Assignment: Could you restate, exactly and with nothing added, the lines from the start of the data through the line that holds "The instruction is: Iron", leaving the pictures out?
Data excerpt below:
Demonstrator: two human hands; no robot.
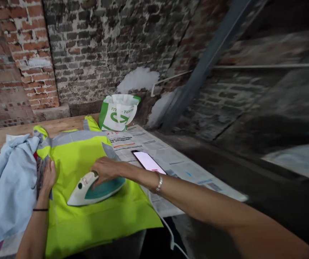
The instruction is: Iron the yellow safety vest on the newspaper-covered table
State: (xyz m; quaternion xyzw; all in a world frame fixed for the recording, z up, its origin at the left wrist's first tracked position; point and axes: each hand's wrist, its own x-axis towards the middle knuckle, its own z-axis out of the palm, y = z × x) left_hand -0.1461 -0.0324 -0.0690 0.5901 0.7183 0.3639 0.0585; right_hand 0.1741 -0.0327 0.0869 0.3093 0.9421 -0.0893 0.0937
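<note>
A yellow hi-vis shirt (76, 154) with grey reflective bands lies spread over the newspaper-covered table. My right hand (107, 171) is wrapped around the handle of a white and teal clothes iron (103, 190), whose soleplate rests on the yellow cloth. Its tip points left. At the garment's left edge my left hand (49, 174) lies with its fingers stretched out, touching the fabric. Right beside that hand is a crumpled light blue garment (11, 180). The white power cord (167, 228) runs from under my right forearm down toward the bottom edge.
A phone (149, 162) with a lit screen lies on the newspaper (176, 162), just beyond my right forearm. At the back stands a white and green bag (119, 113). Behind the table rises a brick wall (103, 46), with a slanted metal beam (203, 72) to the right.
</note>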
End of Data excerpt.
Answer below:
Demonstrator: two human hands; no robot.
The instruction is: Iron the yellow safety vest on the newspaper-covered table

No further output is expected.